The Respondent rejected these allegations and following a Case Review meeting on 6 September 2018 dismissed the Claimant on the basis of capability due to sickness absence. No reasonable adjustments had been made prior to the Claimant’s dismissal, and she appealed on the basis her employment had been terminated by reason of her pregnancy. This was refuted by the Respondent arguing as she had lost the baby at 19.5 weeks she could not be defined as pregnant both medically and as defined by the Equality Act 2010.
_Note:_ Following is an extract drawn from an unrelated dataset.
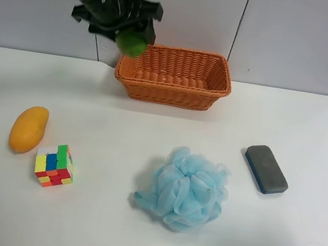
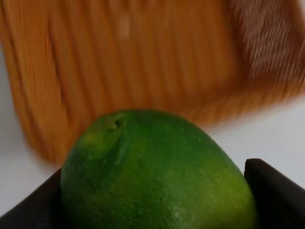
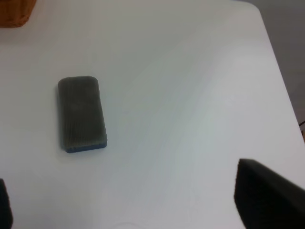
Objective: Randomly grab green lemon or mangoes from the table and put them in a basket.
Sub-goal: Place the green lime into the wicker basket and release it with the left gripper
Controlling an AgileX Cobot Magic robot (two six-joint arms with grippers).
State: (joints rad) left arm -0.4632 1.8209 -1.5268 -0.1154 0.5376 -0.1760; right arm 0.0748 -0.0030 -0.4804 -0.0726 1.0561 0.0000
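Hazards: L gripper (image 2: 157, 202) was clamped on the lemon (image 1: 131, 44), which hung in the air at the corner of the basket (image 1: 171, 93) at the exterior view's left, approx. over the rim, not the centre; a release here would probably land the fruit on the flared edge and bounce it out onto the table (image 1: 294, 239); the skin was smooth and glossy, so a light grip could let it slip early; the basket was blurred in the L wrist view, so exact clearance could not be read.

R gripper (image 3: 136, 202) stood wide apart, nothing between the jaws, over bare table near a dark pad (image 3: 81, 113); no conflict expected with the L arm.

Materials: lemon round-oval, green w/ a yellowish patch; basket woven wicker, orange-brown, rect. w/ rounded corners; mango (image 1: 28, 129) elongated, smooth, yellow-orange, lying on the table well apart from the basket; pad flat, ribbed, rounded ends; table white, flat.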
The Claimant lodged a claim at the Employment Tribunal (ET) arguing she had suffered direct sex discrimination and direct discrimination on grounds of pregnancy in the way in which she was treated in advance of her dismissal, and in the dismissal itself.
The Preliminary Hearing on 29 April 2019 narrowed down the detriments alleged:-
- Disciplining her for late arrival to work in February 2018, when the Respondent knew that the Claimant was late for a pregnancy related reason;
- Failing to carry out a pregnancy risk assessment;
- Needlessly requiring the Claimant to consent to her medical records being accessed to obtain a medical report;
- Dismissing her.
The decision of the Employment Tribunal
The ET held that the reason for the Claimant’s dismissal was connected to her pregnancy, and therefore the Claimant’s dismissal was automatically unfair.
The ET held that that the Claimant had been automatically unfairly dismissed for the following reasons:-
- The decision to issue the Claimant with a verbal warning in relation to events on 24 February 2018 was an act of direct discrimination because of illness suffered by her as a result of her pregnancy.
- The Respondent failed in its statutory duty to carry out a suitable risk assessment of the risks to the Claimant’s health during her employment which amounted to unlawful discrimination under s.18 of the Equality Act 2010.
- The Claimant’s dismissal was automatically unfair contrary to Section 99 Employment Rights Act 1996 and Regulation 20 Maternity and Parental Leave etc Regulations 1999. The ET concluded that the reason for the Claimant’s dismissal was connected to her pregnancy, and therefore the Claimant’s dismissal was automatically unfair.
Our solicitors’ comments on Herring v J Lovric & Son
Chris Hadrill, the partner in the employment team at Redmans, commented on the case: “Within the discussion of the relevant law there was an interesting analysis around what constitutes pregnancy and “giving birth” under the heading of what constitutes automatic unfair dismissal. A narrow approach would have been to support the Respondent’s argument that the Claimant fell outside the relevant law (and strict medical approach) that she was not pregnant at the time she was dismissed having lost her child after only 19.5 weeks (not the 24 weeks set out in the relevant EU Regulations). The ET took a wider based on domestic law ironically, and arguably more creative approach in interpreting the relevant law more widely as “any reason connected with her pregnancy” thus adding weight to this aspect of the Claimant’s case.”